How powerful? China’s president Xi Jinping (left) during a dinner in his honour hosted by UN secretary-general Antonio Guterres (right) in Geneva. Jean-Marc Ferré/UN Photo


Every five years, at least since their timing became regularised in the early 1980s, many people inside and outside China have been transfixed by the speculation that inevitably precedes the leadership changeovers and policy reviews that make up the party congresses. The most recent of these, in 2012, came just after the dramatic felling of Politburo member Bo Xilai, the result of his wife’s involvement in the murder of a British businessman a year earlier. Added to the excitement was the emergence of a whole new group of elite leaders to replace the generation of president Hu Jintao and premier Wen Jiabao.

Five years later, the changes won’t be so dramatic. Xi Jinping is certain to stay on as head of the Party, and so too, it seems likely, will the current premier, Li Keqiang. But beneath this apparent stability is a bundle of issues that will make this congress, the nineteenth in the Communist Party of China’s almost century-long history, as keenly watched as any other.

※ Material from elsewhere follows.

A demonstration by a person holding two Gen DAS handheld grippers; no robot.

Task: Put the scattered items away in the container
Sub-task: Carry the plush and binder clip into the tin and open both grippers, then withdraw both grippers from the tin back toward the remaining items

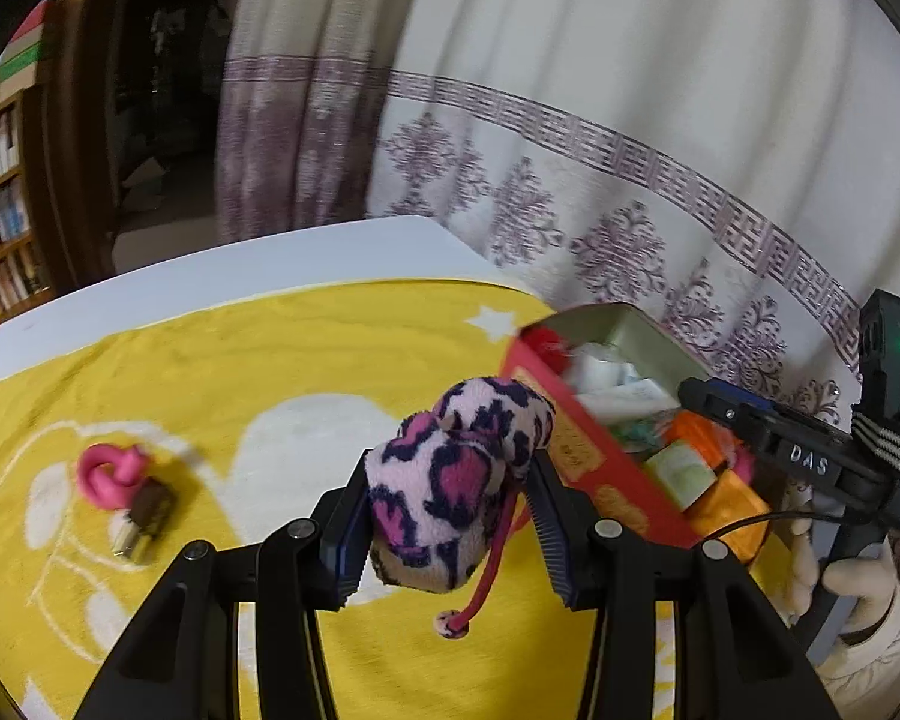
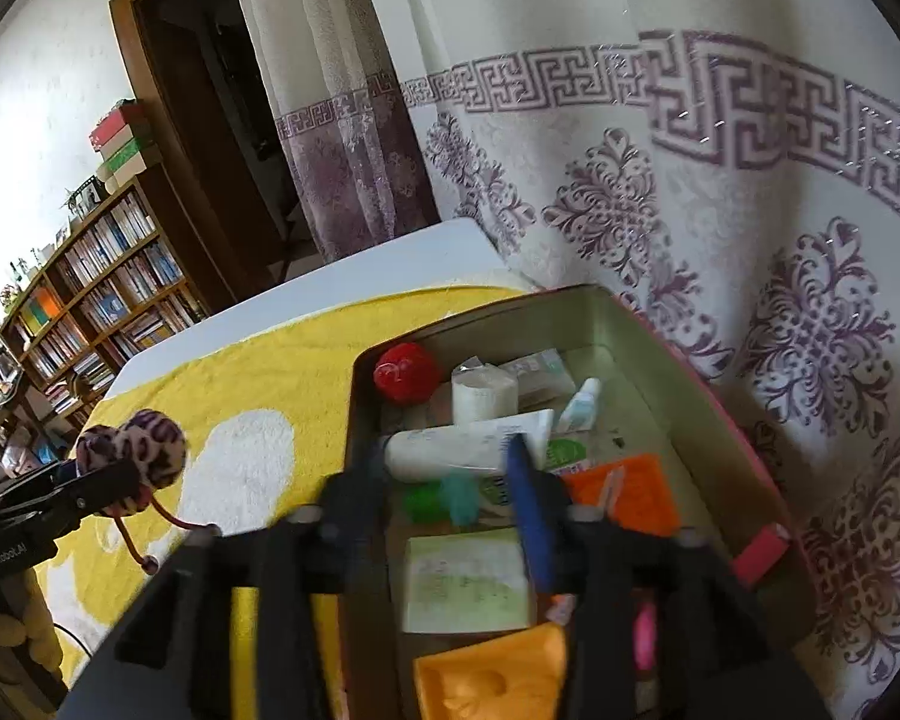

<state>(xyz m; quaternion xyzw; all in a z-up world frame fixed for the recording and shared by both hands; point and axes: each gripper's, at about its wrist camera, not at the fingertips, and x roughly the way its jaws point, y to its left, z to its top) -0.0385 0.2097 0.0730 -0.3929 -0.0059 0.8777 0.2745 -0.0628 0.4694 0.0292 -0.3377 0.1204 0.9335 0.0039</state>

First of all, by the time the Congress is over – in October or, at the very latest, November this year – we will know much more about the vexed question of just how powerful Xi Jinping really is. Since 2013, as his sweeping anti-corruption campaign has claimed even former members of the central standing committee, some observers have been making increasingly shrill declarations that Xi has dictatorial tendencies. Others, like the émigré US-based author Yu Jie, have labelled Xi the new Mao. So fond has he been to place himself at the heart of almost every organ of decision making that he is, in the words of the Australian sinologist Geremie Barmé, the “chairman of everything.” Even former US president Barack Obama went on record as saying that Xi has become the most powerful leader in China since Deng Xiaoping, the patriarch of post-1978 reform.

At the moment, though, all of this might be explained by the need for the Communist Party to demonstrate unity at a time of potential crisis. The party has always placed a premium on leadership, and that helps explains the huge space granted to Xi. And there is little value in trying to compare him to Mao, not only because the founder of the regime was such an idiosyncratic leader, but also because the China he ruled over was economically and socially far less complex and had fewer links with the rest of the world than the China of today. It could even be argued that the Mao Zedong of the second decade of the twenty-first century remains the Mao Zedong of half a century ago, so large does his shadow fall even forty years after his death.

It’s true that Xi has now added the title “core of the fifth generation leadership” to his host of other designations. But for all the apparent self-aggrandisement, he could just as easily be on a mission to make one-party rule sustainable rather than being dedicated to promoting the power of one transient individual. The congress will make it clearer whether the personal is taking priority over the party: if the appointments to the central committee, the 350-strong body that constitutes the party’s super elite, are seen as distinctly Xi’s people then those who declare that we are looking at a full-blown autocracy will have much more evidence to back up their claim.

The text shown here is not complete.